# EXERCISE BRIEF
In the records below, find the line containing "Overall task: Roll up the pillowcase" and retype it and every line after it exactly, adding nothing.

☆ ☆ ☆

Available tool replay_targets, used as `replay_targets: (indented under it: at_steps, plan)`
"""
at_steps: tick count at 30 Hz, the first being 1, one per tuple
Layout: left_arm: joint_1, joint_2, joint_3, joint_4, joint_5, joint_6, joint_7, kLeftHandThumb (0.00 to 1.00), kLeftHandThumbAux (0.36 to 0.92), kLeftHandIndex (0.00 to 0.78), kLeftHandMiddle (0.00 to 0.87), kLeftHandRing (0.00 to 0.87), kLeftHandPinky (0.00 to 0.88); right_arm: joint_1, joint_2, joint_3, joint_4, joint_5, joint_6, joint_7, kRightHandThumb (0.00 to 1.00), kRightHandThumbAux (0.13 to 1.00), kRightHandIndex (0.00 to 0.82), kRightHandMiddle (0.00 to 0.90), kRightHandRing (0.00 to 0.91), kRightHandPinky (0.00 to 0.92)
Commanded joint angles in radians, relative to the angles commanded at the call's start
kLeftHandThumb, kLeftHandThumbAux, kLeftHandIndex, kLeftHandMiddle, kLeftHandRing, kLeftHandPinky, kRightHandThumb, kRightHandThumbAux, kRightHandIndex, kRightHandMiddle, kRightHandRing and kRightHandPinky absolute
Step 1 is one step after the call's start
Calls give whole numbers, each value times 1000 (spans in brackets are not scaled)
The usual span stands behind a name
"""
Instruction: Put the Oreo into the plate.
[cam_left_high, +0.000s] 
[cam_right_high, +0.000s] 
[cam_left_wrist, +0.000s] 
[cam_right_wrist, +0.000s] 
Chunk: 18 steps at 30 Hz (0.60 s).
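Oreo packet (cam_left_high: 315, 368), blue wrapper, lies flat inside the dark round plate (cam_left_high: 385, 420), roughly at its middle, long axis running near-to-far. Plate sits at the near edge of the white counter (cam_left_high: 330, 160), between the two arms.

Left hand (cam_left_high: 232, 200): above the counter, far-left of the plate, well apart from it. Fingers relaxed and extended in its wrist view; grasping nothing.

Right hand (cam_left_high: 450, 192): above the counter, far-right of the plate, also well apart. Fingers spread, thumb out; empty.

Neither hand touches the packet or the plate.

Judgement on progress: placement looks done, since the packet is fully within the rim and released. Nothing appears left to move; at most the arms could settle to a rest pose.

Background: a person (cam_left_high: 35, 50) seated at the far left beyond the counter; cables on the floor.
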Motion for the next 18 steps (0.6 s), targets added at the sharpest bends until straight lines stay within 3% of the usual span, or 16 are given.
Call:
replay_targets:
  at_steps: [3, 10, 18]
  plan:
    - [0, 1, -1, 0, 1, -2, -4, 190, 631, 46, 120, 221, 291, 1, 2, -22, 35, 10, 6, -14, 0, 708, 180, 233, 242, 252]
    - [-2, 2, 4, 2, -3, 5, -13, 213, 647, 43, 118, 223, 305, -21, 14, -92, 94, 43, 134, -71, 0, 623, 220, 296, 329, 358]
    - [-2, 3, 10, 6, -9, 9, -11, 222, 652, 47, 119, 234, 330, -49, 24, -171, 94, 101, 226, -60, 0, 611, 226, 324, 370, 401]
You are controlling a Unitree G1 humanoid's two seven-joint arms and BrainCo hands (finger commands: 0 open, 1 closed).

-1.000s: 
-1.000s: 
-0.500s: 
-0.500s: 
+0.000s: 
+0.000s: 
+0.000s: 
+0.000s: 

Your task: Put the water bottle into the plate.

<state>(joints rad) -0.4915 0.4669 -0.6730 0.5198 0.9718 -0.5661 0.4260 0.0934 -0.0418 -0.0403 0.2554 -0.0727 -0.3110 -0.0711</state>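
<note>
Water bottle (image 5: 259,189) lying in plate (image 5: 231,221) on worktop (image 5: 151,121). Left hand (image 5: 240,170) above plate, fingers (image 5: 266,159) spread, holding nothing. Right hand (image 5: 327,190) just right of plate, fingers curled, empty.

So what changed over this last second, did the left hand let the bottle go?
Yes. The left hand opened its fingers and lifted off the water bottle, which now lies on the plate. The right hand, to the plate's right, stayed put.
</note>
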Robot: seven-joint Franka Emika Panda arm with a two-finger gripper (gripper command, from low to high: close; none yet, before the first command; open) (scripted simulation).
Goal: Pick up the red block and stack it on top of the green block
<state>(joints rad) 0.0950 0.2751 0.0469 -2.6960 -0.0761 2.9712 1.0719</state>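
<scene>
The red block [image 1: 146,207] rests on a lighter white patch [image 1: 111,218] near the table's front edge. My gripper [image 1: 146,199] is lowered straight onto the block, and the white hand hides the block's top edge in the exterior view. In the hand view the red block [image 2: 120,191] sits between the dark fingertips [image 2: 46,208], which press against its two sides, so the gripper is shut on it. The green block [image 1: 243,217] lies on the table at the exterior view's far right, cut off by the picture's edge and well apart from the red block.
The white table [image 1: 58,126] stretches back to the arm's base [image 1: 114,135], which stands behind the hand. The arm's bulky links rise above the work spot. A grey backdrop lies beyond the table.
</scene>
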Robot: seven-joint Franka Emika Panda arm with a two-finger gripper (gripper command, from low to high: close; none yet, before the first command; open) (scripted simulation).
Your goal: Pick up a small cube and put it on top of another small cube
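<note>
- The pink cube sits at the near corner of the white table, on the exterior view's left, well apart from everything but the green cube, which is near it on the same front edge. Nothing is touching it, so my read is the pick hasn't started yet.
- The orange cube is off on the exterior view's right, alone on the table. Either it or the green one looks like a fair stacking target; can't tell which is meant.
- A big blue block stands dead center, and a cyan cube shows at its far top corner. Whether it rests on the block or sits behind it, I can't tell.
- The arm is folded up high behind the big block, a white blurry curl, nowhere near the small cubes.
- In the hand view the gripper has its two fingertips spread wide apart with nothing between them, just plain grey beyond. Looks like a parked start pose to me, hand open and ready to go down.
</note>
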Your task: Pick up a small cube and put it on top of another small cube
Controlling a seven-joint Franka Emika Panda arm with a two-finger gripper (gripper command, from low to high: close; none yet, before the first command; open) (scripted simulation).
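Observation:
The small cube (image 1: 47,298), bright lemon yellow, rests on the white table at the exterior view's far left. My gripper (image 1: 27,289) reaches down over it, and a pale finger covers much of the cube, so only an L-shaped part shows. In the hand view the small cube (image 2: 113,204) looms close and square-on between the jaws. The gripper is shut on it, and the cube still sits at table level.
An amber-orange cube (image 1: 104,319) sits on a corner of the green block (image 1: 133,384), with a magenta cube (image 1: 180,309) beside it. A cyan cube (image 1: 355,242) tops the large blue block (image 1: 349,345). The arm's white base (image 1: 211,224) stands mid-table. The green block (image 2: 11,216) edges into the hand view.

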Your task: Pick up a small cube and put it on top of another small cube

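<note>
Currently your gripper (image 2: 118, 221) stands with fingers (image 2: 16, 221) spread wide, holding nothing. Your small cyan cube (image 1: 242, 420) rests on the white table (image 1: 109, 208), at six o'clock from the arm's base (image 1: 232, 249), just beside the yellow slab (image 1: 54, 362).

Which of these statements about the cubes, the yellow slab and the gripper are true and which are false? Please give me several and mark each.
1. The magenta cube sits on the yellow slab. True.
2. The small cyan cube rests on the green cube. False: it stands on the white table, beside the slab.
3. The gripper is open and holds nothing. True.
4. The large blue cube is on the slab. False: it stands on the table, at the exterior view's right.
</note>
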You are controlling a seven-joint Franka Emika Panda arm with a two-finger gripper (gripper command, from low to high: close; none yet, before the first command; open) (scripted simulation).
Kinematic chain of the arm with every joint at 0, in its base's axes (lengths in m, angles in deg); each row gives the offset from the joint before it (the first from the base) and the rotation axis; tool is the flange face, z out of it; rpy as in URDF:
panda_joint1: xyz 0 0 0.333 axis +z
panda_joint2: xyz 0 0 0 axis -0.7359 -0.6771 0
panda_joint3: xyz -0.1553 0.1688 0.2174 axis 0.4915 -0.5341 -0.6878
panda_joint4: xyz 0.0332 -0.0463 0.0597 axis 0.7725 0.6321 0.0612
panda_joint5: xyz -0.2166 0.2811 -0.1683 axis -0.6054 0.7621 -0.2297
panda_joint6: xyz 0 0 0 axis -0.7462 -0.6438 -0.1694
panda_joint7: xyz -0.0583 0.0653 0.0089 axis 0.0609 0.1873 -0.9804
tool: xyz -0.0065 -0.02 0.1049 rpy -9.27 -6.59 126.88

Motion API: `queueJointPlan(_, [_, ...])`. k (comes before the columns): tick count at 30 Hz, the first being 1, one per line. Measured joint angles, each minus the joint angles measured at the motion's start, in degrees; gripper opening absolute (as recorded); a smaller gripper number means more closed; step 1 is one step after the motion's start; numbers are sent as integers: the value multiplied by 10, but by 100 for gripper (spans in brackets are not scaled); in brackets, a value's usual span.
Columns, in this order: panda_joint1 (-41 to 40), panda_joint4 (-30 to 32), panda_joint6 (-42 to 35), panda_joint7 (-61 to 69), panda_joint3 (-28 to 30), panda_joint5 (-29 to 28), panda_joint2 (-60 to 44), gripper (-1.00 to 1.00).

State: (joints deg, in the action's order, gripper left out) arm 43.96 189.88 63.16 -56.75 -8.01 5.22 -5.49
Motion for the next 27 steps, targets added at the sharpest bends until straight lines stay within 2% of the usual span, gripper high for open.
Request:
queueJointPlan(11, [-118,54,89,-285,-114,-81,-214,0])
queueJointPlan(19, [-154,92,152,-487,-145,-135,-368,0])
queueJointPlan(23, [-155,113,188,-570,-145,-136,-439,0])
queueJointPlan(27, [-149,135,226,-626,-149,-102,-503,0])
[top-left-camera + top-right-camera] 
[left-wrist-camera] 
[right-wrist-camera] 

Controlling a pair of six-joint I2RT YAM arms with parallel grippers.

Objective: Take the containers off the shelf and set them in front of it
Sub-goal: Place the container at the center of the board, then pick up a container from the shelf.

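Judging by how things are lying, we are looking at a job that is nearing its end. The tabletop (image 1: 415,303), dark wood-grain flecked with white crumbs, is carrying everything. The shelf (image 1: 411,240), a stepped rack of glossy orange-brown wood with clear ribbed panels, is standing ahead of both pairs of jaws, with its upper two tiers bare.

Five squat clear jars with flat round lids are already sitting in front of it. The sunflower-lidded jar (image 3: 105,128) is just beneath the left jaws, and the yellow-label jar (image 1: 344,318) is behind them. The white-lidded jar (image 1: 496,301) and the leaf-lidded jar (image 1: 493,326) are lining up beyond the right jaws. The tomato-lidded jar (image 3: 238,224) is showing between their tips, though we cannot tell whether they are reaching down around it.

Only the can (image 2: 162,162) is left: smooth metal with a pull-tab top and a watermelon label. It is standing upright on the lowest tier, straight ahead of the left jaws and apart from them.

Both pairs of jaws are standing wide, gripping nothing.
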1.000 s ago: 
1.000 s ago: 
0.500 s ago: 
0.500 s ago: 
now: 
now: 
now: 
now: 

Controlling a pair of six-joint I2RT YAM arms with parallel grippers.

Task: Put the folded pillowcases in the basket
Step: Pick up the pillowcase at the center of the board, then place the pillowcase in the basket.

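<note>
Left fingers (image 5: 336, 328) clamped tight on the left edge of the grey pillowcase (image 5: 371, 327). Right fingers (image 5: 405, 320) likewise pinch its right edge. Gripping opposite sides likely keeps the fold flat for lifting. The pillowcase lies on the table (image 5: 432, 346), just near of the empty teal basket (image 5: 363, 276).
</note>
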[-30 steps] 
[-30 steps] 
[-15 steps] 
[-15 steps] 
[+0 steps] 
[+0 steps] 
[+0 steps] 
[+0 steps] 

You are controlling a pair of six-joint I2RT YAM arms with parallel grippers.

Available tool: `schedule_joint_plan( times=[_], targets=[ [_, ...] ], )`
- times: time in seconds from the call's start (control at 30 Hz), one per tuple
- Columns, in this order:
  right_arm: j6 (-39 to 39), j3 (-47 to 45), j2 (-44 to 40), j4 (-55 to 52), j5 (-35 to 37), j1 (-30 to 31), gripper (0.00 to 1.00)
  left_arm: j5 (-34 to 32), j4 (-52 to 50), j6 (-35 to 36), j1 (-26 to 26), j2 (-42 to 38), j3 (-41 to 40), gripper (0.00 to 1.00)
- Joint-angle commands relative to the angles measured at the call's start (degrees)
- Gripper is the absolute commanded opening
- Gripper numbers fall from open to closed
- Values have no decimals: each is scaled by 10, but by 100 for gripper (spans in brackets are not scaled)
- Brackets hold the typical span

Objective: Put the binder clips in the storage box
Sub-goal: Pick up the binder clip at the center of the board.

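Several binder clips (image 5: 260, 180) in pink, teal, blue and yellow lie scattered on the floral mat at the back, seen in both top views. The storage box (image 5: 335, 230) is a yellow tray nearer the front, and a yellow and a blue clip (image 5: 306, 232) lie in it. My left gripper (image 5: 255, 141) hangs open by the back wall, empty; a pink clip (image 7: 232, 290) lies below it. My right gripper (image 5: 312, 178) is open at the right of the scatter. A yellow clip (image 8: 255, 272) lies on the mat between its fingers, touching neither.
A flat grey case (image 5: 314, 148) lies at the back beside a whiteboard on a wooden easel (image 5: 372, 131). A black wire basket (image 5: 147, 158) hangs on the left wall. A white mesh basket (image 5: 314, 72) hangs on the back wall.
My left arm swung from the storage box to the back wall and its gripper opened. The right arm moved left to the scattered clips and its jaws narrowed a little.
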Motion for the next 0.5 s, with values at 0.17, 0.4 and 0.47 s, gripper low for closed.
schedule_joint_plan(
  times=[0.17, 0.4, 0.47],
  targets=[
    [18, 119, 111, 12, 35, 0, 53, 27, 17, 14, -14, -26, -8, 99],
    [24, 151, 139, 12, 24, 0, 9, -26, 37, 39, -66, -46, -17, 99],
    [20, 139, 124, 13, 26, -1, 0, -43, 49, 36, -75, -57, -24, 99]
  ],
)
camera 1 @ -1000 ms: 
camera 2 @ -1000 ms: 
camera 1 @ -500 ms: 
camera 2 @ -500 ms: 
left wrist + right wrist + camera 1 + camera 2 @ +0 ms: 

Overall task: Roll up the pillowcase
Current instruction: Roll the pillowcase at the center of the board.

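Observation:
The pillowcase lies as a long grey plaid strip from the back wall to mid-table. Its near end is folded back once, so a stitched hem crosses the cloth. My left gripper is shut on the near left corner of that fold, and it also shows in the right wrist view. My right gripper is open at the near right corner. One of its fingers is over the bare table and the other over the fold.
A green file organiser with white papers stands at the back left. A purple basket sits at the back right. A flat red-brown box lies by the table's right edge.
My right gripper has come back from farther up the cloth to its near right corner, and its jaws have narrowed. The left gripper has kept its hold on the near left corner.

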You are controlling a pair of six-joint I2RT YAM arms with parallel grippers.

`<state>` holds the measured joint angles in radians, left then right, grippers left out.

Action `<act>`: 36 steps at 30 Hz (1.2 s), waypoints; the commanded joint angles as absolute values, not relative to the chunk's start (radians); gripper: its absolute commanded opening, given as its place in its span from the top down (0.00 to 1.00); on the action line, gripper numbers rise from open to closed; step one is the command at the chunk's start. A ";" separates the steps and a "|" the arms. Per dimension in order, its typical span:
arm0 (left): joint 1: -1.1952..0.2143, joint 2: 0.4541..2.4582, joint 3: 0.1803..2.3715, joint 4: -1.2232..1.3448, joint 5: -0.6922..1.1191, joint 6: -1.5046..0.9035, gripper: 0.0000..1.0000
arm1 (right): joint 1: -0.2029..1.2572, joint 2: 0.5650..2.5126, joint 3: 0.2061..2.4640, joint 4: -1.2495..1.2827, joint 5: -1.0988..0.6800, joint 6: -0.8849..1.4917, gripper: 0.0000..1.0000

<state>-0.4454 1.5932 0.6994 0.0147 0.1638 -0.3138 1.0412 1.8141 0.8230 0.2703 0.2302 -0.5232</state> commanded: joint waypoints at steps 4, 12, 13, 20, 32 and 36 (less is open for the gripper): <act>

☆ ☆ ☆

# RESULT OF THE TASK
Overall task: Roll up the pillowcase
Current instruction: Roll the pillowcase at the center of the board.

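Observation:
The pillowcase lies as a long grey plaid strip from the back wall to mid-table. Its near end is folded back once, so a stitched hem crosses the cloth. My left gripper is shut on the near left corner of that fold, and it also shows in the right wrist view. My right gripper is open at the near right corner. One of its fingers is over the bare table and the other over the fold.
A green file organiser with white papers stands at the back left. A purple basket sits at the back right. A flat red-brown box lies by the table's right edge.
My right gripper has come back from farther up the cloth to its near right corner, and its jaws have narrowed. The left gripper has kept its hold on the near left corner.
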
You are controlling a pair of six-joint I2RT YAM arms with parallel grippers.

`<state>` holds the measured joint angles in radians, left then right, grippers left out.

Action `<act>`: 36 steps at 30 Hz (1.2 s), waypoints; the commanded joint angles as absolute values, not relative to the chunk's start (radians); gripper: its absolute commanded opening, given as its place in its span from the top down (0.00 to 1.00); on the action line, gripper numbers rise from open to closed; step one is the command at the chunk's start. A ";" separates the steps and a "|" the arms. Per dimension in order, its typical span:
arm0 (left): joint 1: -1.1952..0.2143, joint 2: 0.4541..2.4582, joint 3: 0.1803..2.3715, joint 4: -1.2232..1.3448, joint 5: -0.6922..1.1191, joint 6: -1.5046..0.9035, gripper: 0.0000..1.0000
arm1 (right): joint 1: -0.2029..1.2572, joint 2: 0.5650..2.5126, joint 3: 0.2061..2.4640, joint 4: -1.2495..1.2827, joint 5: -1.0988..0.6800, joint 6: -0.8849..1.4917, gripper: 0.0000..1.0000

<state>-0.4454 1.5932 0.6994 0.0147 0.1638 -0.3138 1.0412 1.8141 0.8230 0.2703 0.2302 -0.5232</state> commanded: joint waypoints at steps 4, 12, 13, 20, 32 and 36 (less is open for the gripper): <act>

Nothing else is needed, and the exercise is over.